→ Problem
Could you return all of the entries word for word, minus any pictures?

→ Supplied records
.....
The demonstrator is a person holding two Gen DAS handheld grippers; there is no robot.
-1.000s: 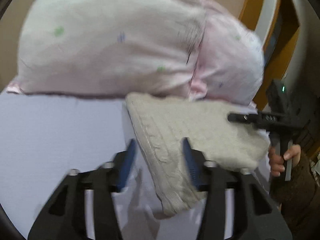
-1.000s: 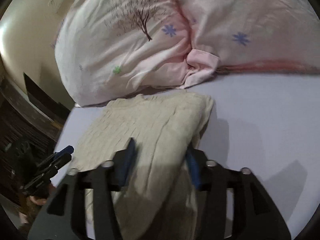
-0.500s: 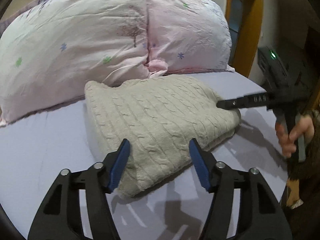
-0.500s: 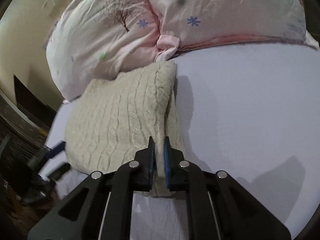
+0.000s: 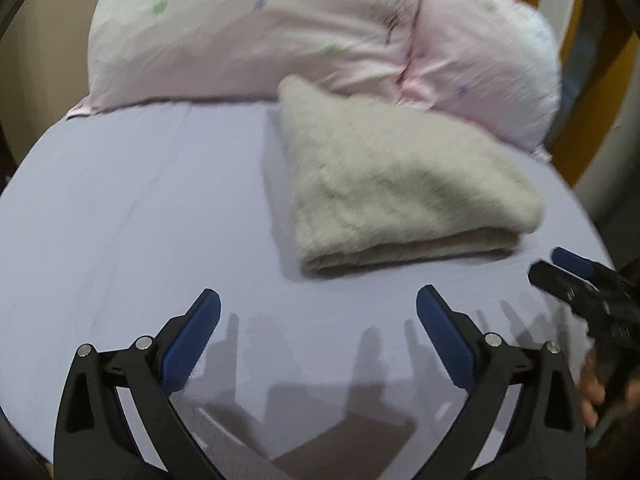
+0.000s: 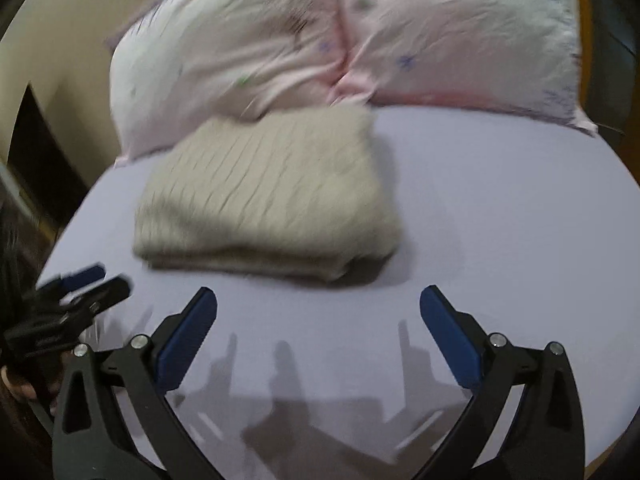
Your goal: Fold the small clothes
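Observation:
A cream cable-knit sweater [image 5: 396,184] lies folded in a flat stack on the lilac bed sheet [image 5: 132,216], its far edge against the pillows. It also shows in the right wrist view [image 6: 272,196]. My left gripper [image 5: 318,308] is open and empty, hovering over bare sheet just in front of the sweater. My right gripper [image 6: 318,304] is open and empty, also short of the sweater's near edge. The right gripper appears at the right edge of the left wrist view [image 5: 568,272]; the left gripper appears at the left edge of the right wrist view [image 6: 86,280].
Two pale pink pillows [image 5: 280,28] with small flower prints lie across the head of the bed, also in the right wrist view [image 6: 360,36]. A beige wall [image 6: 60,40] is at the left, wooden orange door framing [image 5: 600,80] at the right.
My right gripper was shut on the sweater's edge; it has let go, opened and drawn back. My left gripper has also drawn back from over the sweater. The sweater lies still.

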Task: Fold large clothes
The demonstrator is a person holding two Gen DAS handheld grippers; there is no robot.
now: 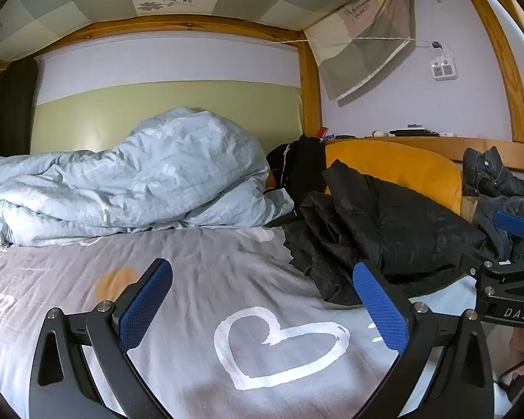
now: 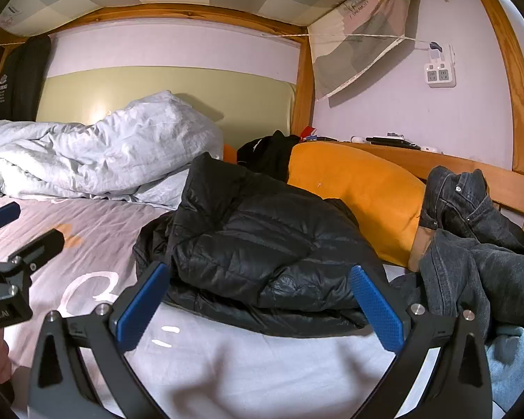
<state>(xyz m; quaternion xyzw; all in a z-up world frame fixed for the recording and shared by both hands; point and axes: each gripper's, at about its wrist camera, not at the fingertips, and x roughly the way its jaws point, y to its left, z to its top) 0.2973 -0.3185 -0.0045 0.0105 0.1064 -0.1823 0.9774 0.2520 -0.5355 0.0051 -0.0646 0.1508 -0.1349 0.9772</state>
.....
→ Response box
The demonstrator is a person holding two Gen DAS handheld grippers; there is no robot.
-1.000s: 
-1.000s: 
-0.500s: 
-0.500s: 
+0.000s: 
+0.000s: 
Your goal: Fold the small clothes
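Observation:
A cream cable-knit sweater [image 5: 396,184] lies folded in a flat stack on the lilac bed sheet [image 5: 132,216], its far edge against the pillows. It also shows in the right wrist view [image 6: 272,196]. My left gripper [image 5: 318,308] is open and empty, hovering over bare sheet just in front of the sweater. My right gripper [image 6: 318,304] is open and empty, also short of the sweater's near edge. The right gripper appears at the right edge of the left wrist view [image 5: 568,272]; the left gripper appears at the left edge of the right wrist view [image 6: 86,280].
Two pale pink pillows [image 5: 280,28] with small flower prints lie across the head of the bed, also in the right wrist view [image 6: 360,36]. A beige wall [image 6: 60,40] is at the left, wooden orange door framing [image 5: 600,80] at the right.
My right gripper was shut on the sweater's edge; it has let go, opened and drawn back. My left gripper has also drawn back from over the sweater. The sweater lies still.
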
Task: Fold large clothes
The demonstrator is a person holding two Gen DAS handheld grippers; there is no robot.
now: 
now: 
<state>(xyz m; quaternion xyzw; all in a z-up world frame fixed for the recording and shared by both hands; point and axes: each gripper's, at about its wrist camera, not at the fingertips, and x roughly the way its jaws point, y to its left, z to its top) 0.2973 -0.3185 -0.0045 0.0105 0.1064 -0.1823 0.9774 0.2520 -0.5355 0.0051 -0.0646 0.1508 -0.1349 0.9772</state>

No further output will be produced for this exercise.